What to produce: Take the data from its first line. Print each line exactly until the line containing "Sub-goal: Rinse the" has been printed too.
*** Data for this task Section Begins ***
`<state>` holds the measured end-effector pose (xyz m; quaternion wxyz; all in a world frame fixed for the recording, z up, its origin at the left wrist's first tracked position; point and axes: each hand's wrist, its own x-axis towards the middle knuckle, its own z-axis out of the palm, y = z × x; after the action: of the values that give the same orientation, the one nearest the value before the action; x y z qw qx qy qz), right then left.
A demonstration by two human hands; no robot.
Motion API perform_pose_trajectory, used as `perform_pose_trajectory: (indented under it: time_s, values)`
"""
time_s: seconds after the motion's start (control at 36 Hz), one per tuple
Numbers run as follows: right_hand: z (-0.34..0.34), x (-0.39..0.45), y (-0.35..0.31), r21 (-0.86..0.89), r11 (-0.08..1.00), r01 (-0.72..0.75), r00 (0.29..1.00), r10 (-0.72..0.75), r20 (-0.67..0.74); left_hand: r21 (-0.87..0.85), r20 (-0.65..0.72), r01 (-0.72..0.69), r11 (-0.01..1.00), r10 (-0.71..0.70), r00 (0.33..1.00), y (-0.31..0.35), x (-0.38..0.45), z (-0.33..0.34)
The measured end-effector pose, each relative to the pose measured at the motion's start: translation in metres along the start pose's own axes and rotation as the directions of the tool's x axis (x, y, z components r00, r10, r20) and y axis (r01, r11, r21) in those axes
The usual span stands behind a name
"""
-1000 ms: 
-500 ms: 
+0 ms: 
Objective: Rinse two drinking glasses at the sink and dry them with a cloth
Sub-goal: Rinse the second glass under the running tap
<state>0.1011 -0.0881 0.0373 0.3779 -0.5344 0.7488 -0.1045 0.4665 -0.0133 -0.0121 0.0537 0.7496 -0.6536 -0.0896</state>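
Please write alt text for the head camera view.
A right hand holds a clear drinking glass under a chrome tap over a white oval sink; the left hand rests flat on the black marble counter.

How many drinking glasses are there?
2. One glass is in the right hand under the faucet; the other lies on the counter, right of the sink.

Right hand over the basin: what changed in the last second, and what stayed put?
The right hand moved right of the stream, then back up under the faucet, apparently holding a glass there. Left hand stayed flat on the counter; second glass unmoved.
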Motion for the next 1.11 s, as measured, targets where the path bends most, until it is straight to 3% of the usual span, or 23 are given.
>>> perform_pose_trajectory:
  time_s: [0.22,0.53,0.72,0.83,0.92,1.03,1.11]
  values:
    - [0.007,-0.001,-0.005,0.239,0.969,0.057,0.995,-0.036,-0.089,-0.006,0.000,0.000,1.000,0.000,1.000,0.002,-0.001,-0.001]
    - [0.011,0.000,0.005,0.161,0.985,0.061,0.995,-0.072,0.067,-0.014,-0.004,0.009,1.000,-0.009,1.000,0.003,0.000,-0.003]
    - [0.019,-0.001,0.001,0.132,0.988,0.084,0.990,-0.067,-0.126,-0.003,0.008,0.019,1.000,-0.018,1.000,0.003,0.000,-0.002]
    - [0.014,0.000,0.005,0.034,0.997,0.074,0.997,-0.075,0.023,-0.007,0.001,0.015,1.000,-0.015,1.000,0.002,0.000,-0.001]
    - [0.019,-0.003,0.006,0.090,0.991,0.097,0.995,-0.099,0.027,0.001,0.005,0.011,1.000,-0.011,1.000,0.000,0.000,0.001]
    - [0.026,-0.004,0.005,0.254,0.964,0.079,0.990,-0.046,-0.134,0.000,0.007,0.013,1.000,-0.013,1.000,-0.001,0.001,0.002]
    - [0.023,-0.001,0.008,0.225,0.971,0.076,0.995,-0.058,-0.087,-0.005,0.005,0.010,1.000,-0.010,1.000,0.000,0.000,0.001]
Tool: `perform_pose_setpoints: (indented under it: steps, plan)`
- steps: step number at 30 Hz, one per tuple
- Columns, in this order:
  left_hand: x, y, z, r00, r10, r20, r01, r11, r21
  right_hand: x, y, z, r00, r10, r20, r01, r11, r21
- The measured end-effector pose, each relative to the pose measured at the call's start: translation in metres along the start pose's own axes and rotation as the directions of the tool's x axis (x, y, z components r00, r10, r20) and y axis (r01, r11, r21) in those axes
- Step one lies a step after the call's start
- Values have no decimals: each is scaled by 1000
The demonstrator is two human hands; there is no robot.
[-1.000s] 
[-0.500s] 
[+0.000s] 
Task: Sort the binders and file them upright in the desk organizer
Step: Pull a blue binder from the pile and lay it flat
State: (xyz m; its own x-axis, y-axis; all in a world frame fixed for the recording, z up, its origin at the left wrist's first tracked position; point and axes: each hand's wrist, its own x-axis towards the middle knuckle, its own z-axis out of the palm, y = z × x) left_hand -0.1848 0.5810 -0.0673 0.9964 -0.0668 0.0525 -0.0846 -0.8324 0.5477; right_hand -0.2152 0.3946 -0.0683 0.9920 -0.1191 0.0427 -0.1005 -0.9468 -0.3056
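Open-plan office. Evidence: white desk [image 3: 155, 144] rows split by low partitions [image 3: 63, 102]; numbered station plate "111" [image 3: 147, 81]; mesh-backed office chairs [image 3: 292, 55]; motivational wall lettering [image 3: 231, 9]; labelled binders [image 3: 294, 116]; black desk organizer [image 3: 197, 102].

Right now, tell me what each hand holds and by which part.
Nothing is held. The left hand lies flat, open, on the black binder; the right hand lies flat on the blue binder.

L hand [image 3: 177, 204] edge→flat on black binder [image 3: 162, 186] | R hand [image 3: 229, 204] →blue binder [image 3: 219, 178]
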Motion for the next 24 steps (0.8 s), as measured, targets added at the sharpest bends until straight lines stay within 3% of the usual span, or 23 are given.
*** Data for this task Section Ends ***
Exercise response:
`<state>` holds the measured end-effector pose (xyz m; quaternion wxyz; all in a world frame fixed for the recording, z up, its origin at the left wrist's first tracked position; point and axes: each hand's wrist, its own x-axis towards the middle knuckle, its own z-axis out of the palm, y = z × x; after the action: of the values that give the same orientation, the one nearest the value before the action; x y z qw qx qy qz), right then left.
A demonstration by two human hands; no robot.
Motion API perform_pose_trajectory, used as `perform_pose_trajectory: (indented under it: time_s, values)`
"""
time_s: seconds after the motion's start (control at 36 Hz), one per tuple
Numbers run as follows: right_hand: z (-0.34..0.34), x (-0.39..0.45), y (-0.35..0.31), r21 (-0.86..0.89), r11 (-0.08..1.00), r01 (-0.72..0.75), r00 (0.29..1.00), r10 (-0.72..0.75), r20 (-0.67..0.74); left_hand: r21 (-0.87..0.85), r20 (-0.65..0.72), r01 (-0.72..0.69), r11 (-0.01..1.00), r10 (-0.71..0.70), r00 (0.33..1.00), y (-0.31..0.35), x (-0.38..0.45), z (-0.33..0.34)
The measured end-effector pose, each relative to the pose measured at the motion's start: translation in metres along the start pose's own axes and rotation as the directions of the tool's x axis (x, y, z components r00, r10, r20) and y axis (r01, r11, r21) in those axes
The usual span stands behind a name
"""
-1000 ms: 
-500 ms: 
+0 ms: 
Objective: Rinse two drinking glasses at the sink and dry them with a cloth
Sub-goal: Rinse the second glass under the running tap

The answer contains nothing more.